I don’t miss owning a boat at all. You have to constantly clean and fix boats when you own them – unless you buy a new one and even then you only have a few years until it starts breaking down. Our old boat died on the water so many times that I paid for a service called Tow Boat US that tows you back to the dock for free.

We got towed so many times that Kid #1 and I appeared in their print ads during the summer of 2015.

12 p.m.

Lunch with the kids. Again. Ugh.

We ride bikes to Qdoba in Birkdale because we don’t have a True Taco or Sabor or any other trendy taco places. Are those places even trendy? I have no idea.

We lose Kid #1 for nearly an hour when he takes a shortcut through the woods. We finally find him but he won’t eat his burrito bowl because he’s upset and Kid #2 won’t eat her nachos because I didn’t order them like my wife does.

After lunch we go see Wrigley, the tiny dog owned by the woman who sells dog food and trinkets next to the Birkdale splash pad.

I point to the splash pad and smile and get nothing but eye rolls, so we hop back on the bikes and ride home.

2 p.m.

Everyone disappears as soon as we walk in the door.

My wife says something I can’t hear before the front door shuts and the car is gone.

I already mowed and it’s too hot to start anything else on my To Do list.

I start to go to the grocery store to do the shopping for the week, but there’s a rain cloud in the distance and I don’t feel like putting the doors and windows on my car, so I bike to the pool.

3:15 p.m.

My wife shows up in the pool parking lot looking more than a little perturbed. I wonder where they were? Were they all together? Was the village caring for the children?
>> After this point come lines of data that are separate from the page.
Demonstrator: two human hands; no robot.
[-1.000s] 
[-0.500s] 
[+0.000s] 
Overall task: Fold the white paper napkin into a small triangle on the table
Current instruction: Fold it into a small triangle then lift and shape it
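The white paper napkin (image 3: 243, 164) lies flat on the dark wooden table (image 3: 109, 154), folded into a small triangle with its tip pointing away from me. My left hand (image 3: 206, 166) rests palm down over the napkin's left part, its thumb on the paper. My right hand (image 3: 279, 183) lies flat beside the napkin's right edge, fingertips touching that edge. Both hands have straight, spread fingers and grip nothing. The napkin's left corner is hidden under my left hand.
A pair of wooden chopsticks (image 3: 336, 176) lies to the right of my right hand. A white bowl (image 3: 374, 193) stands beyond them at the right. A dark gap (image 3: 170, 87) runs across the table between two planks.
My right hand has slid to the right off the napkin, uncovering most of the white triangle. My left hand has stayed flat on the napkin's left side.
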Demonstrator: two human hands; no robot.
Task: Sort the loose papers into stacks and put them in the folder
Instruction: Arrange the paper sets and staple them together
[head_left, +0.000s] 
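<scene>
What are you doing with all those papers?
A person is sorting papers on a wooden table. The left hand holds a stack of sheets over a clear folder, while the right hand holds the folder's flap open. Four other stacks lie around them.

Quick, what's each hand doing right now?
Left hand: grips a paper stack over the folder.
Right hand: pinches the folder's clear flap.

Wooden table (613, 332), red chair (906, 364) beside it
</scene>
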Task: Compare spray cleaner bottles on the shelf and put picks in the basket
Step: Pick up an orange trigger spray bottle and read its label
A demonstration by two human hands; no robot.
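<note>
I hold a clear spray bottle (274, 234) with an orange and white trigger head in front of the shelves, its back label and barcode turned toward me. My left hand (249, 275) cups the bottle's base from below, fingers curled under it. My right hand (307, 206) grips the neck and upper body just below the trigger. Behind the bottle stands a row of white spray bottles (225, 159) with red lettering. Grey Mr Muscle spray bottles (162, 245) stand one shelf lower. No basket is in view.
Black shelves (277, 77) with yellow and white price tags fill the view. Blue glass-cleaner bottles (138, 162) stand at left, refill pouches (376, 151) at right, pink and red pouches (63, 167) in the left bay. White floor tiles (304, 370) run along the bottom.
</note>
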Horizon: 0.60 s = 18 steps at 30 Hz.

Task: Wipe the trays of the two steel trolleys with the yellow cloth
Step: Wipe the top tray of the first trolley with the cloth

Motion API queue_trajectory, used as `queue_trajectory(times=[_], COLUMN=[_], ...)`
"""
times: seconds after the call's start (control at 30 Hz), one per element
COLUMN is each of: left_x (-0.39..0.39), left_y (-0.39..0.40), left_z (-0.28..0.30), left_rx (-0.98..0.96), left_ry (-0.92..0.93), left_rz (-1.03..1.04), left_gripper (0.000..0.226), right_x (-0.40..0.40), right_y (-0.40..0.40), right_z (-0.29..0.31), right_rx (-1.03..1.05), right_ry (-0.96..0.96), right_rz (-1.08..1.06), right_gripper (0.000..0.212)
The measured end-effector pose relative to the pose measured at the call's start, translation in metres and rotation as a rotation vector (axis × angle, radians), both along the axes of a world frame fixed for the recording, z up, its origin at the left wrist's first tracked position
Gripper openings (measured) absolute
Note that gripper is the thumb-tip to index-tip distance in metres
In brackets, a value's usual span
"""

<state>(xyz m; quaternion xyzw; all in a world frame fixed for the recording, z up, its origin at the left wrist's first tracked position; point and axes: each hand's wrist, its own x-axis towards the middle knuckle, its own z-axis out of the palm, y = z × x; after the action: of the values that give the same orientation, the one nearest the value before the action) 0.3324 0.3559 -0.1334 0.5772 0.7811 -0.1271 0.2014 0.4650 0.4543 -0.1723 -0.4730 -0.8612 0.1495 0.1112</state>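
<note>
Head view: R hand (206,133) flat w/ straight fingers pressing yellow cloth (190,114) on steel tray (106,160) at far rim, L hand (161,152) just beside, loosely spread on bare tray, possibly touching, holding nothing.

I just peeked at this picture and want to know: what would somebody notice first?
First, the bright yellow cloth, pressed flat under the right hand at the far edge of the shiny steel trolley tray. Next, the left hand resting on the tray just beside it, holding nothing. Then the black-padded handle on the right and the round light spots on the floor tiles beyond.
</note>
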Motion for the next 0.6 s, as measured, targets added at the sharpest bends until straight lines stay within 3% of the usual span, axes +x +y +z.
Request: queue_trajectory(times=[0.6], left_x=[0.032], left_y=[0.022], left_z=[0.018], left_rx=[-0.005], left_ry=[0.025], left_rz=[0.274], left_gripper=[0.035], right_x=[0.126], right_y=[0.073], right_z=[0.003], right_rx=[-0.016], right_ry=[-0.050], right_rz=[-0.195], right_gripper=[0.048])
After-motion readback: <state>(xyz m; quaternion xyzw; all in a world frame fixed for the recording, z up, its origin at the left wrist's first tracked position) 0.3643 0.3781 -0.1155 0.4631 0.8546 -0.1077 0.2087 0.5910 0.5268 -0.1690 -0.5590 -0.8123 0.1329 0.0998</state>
She dumps off the kids, a variety of pool toys, and drives away.

Clearly I was supposed to be doing something besides going to the pool by myself.

I climb out of the pool and pick up my phone “5 Missed Calls – Wife.” Ouchie.

5 p.m.

After a couple more hours of throwing around kids we head home to make dinner.

Sunday dinner for the kids is anything that comes in a box or a can. Tonight it’s Annie’s organic mac and cheese shells.

The processed bleached pasta and unrefrigerated cheese goo is better for them than normal mac and cheese because it’s organic.

6 p.m.

Turn on a movie.

No baths – they’ve been swimming all day and chlorine came after the lake water so, you know, they’re clean.

Locate the kids’ backpacks from Friday and pull out the now-moldy damp bathing suits and towels.

Repack with dry suits and towels, and check to make sure we have lunch stuff for the next day.

Add chips to the grocery list.

8 p.m.

My wife puts the kids to bed while I stay downstairs because she’s so much better at putting them to bed than I am.

That’s not just me trying to avoid putting them to bed. She’s better.

With her they get books, stories, inside jokes and snuggling. There are songs and nightly traditions. You can actually hear them making real memories that they’ll share with their children someday. I put them to bed like it’s the opening boot camp scene in Full Metal Jacket: “GET IN THE RACK! LIGHTS OUT MOTHER F*****S!”

On Sundays I get takeout from Pho Nam, the Vietnamese restaurant across the street next to Hungry Howie’s. The owner John is the nicest guy and always offers me a free orange soda because I’m nine years old and he knows I love orange soda.

My wife goes back to Viva Chicken. Netflix. Pause Netflix at least five times because a kid has wandered downstairs and all of our favorite shows have an obscene amount of profanity in them.

10 p.m.

Bedtime. Peel contacts from eyes. Brush teeth.

Floss? I’ll do it in the morning. Collapse in bed.

Plug in phone.

Close eyes.

10:02 p.m.

Yep. I forgot to go grocery shopping again.